--- START ---
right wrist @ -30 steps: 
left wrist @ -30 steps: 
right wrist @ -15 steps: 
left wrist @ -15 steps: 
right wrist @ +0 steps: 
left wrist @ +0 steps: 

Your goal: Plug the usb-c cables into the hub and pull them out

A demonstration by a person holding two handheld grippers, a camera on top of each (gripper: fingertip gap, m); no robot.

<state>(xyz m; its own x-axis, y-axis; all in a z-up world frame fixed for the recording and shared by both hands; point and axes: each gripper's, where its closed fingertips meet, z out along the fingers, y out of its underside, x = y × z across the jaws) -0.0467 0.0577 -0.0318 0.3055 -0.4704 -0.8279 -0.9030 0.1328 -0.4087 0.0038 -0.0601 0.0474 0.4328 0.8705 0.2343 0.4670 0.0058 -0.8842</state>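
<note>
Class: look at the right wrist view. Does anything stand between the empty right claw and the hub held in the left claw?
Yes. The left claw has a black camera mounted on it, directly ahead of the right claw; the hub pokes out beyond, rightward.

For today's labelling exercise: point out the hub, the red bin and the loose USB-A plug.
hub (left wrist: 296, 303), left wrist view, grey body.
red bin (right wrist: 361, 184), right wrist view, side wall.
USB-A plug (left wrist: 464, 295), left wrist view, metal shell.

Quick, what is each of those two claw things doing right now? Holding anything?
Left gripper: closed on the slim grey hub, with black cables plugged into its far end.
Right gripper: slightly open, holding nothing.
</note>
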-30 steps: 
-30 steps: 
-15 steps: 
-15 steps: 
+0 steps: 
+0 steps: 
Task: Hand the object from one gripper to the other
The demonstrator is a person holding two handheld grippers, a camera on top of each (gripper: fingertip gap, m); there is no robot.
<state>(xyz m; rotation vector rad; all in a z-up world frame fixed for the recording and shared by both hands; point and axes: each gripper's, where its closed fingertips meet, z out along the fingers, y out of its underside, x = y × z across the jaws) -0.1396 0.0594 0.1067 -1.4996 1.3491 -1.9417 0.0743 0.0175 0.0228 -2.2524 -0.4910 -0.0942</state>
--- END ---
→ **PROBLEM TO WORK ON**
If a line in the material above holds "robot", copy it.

→ **ANSWER TO THE EXERCISE**
A demonstration by a person holding two handheld grippers, a camera on top of each (gripper: fingertip gap, m); no robot.
The demonstrator is a person holding two handheld grippers, a camera on top of each (gripper: fingertip gap, m); there is no robot.

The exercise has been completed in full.